=== Problem requirements ===
Check each line of the material below for the string "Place", then report how many lines have it, and nothing else.
_ _ _ _ _
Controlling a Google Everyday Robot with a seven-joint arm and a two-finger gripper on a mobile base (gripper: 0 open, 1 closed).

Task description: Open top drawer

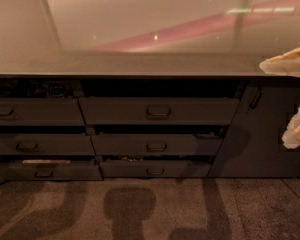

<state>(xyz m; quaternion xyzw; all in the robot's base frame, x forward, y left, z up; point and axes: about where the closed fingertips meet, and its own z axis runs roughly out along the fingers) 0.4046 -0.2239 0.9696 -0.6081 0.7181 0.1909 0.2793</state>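
Note:
The top drawer [190, 112] is the widest dark grey front, just under the countertop in the middle column, with a small loop handle [158, 112] at its centre. Its front lines up with the neighbouring front to the left. My gripper [293, 98] is at the right edge of the view, at about the drawer's height, well to the right of the handle and not touching it. Its two cream fingers stand apart: the upper finger [285, 64] is at countertop level and the lower finger [297, 129] is below it. Nothing is between them.
A glossy countertop [140, 59] runs across the top. Two more drawers [156, 146] sit below the top one, and a column of narrower drawers [35, 112] stands to the left. A dark cabinet door [262, 134] is behind the gripper. Speckled floor [140, 209] lies below.

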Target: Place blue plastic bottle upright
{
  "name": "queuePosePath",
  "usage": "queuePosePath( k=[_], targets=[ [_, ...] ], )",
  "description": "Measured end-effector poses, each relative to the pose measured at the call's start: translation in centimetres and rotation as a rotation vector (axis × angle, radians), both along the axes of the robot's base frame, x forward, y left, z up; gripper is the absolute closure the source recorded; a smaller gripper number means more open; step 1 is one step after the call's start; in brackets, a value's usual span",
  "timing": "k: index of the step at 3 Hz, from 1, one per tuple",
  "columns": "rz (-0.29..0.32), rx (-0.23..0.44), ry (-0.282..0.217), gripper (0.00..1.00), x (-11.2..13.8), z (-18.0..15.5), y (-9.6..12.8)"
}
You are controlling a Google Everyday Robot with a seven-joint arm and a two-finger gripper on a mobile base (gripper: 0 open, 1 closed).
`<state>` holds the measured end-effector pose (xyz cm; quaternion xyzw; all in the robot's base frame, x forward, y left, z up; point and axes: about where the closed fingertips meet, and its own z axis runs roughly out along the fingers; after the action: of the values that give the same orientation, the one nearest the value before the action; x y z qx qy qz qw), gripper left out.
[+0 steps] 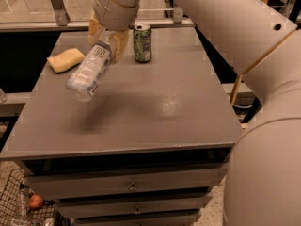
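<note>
A yellow sponge (65,60) is lying at the left rear of the grey bench (164,107). Just right of it, the blue plastic bottle (89,72) is hanging in the air above the bench, tilted, its lower end pointing down and to the left and its shadow falling on the surface beneath. The end effector (107,42) is gripping the bottle's upper end, its tan fingers (120,41) pressing on either side. A green can (142,43) is standing upright just right of the end effector, near the rear edge
</note>
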<state>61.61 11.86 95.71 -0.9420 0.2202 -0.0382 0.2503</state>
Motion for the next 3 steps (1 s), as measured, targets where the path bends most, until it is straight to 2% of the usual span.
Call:
queuePosePath(
  k=[1, 2, 3],
  targets=[
    [0.118, -0.040, -0.159, 1.00, 2.3, 1.7, -0.7],
    [0.227, -0.028, -0.325, 1.00, 3.6, 3.2, -1.5],
    [0.318, 0.032, -0.460, 1.00, 4.1, 4.0, -2.5]
  ],
)
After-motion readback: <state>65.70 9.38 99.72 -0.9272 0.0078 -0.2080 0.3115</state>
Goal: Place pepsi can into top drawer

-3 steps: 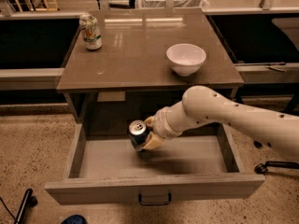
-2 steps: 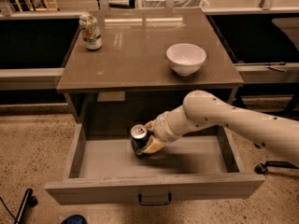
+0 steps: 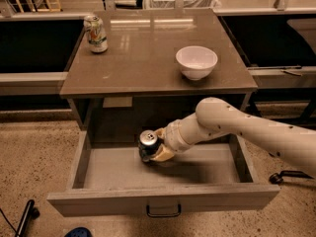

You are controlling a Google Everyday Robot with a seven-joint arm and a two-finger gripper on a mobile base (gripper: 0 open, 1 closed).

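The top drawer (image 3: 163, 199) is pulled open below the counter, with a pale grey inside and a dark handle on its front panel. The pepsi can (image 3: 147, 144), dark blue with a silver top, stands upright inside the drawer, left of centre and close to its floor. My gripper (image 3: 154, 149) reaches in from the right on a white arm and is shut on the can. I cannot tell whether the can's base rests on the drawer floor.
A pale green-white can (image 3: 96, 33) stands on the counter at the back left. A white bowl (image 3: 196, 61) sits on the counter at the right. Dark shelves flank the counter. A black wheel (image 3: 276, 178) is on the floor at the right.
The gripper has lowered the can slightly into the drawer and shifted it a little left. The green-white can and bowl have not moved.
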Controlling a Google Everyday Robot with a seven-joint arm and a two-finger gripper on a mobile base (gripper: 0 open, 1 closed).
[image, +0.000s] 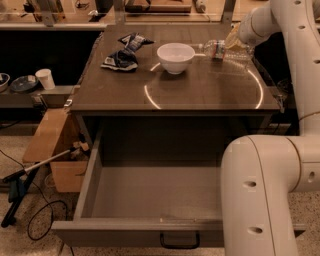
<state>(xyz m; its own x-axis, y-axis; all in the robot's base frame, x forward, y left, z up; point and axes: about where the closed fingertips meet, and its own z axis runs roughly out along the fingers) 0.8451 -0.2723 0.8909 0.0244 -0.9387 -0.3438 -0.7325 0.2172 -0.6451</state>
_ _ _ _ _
=== Finished task ===
2